-- PROBLEM TO SOLVE --
Would you retype the listing below exactly as given?

-- DATA SEGMENT --
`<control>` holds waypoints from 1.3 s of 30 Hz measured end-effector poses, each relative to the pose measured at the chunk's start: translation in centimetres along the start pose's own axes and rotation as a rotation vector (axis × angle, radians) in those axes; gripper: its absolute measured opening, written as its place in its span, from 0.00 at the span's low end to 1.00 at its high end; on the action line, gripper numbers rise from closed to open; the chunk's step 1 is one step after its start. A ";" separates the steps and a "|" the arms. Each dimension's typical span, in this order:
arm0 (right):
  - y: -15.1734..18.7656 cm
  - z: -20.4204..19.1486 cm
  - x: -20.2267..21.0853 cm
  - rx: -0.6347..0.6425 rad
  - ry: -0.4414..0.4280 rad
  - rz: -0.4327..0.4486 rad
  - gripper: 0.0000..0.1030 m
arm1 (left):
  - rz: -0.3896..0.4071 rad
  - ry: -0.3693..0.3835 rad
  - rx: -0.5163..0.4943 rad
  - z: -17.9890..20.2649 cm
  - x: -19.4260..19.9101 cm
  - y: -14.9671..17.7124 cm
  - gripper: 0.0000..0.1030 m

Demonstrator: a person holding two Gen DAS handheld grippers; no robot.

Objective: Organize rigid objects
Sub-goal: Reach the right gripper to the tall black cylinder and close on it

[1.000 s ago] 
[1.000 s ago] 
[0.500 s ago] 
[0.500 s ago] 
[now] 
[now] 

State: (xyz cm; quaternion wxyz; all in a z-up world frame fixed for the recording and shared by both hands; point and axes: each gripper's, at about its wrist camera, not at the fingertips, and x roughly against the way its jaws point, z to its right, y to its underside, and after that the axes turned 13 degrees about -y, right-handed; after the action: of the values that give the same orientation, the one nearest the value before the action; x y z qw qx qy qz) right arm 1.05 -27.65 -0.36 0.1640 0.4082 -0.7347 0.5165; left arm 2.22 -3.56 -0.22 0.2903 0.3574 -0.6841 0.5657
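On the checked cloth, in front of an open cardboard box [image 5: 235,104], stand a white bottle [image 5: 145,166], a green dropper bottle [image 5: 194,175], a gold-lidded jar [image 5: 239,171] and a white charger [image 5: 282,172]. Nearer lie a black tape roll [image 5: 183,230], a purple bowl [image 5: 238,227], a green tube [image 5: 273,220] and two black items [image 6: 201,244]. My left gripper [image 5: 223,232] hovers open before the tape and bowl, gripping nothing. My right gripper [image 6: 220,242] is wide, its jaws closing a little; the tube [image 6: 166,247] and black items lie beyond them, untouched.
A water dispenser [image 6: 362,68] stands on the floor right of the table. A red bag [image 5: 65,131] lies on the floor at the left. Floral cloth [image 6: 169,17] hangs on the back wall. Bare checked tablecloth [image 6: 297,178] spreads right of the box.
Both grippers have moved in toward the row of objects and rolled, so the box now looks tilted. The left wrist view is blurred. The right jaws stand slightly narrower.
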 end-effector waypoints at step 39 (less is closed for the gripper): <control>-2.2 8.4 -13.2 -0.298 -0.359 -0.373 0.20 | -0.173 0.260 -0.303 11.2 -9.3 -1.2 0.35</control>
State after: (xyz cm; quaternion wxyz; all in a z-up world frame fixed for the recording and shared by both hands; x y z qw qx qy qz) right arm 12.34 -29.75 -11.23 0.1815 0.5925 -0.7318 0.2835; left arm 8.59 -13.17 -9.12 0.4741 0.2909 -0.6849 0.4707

-- TASK RESULT --
`<control>` holds waypoints from 1.3 s of 30 Hz measured end-effector poses, each relative to the pose measured at the chunk's start: translation in centimetres along the start pose's own axes and rotation as a rotation vector (axis × angle, radians) in those axes; gripper: its absolute measured opening, written as its place in its span, from 0.00 at the span's low end to 1.00 at its high end; on the action line, gripper numbers rise from closed to open; the chunk's step 1 is one step after its start. A ";" separates the steps and a "|" the arms. Each dimension's typical span, in this order:
arm0 (right):
  - y: -15.1734..18.7656 cm
  - z: -20.4204..19.1486 cm
  - x: -20.2267..21.0853 cm
  - rx: -0.6347..0.6425 rad
  - ry: -0.4414..0.4280 rad
  - rz: -0.4327..0.4486 rad
  - gripper: 0.0000..0.1030 m
arm1 (left):
  - rz: -0.3896..0.4071 rad
  - ry: -0.3693..0.3835 rad
  - rx: -0.5163..0.4943 rad
  - z: -17.9890..20.2649 cm
  - x: -19.4260..19.9101 cm
  - y: -14.9671..17.7124 cm
  - gripper: 0.0000..0.1030 m

Demonstrator: a person holding two Gen DAS handheld grippers; no robot.

Objective: Organize rigid objects
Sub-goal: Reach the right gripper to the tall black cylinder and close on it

[1.000 s ago] 
[1.000 s ago] 
[0.500 s ago] 
[0.500 s ago] 
[now] 
[now] 

State: (xyz cm; quaternion wxyz; all in a z-up world frame fixed for the recording and shared by both hands; point and axes: each gripper's, at about its wrist camera, not at the fingertips, and x roughly against the way its jaws point, z to its right, y to its underside, and after that the axes turned 13 degrees about -y, right-handed; after the action: of the values that give the same orientation, the one nearest the value before the action; x y z qw qx qy qz) right arm 1.05 -27.65 -0.36 0.1640 0.4082 -0.7347 0.5165; left arm 2.22 -3.56 -0.22 0.2903 0.3574 -0.6841 0.5657
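On the checked cloth, in front of an open cardboard box [image 5: 235,104], stand a white bottle [image 5: 145,166], a green dropper bottle [image 5: 194,175], a gold-lidded jar [image 5: 239,171] and a white charger [image 5: 282,172]. Nearer lie a black tape roll [image 5: 183,230], a purple bowl [image 5: 238,227], a green tube [image 5: 273,220] and two black items [image 6: 201,244]. My left gripper [image 5: 223,232] hovers open before the tape and bowl, gripping nothing. My right gripper [image 6: 220,242] is wide, its jaws closing a little; the tube [image 6: 166,247] and black items lie beyond them, untouched.
A water dispenser [image 6: 362,68] stands on the floor right of the table. A red bag [image 5: 65,131] lies on the floor at the left. Floral cloth [image 6: 169,17] hangs on the back wall. Bare checked tablecloth [image 6: 297,178] spreads right of the box.
Both grippers have moved in toward the row of objects and rolled, so the box now looks tilted. The left wrist view is blurred. The right jaws stand slightly narrower.
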 end-effector waypoints at step 39 (less is closed for the gripper): <control>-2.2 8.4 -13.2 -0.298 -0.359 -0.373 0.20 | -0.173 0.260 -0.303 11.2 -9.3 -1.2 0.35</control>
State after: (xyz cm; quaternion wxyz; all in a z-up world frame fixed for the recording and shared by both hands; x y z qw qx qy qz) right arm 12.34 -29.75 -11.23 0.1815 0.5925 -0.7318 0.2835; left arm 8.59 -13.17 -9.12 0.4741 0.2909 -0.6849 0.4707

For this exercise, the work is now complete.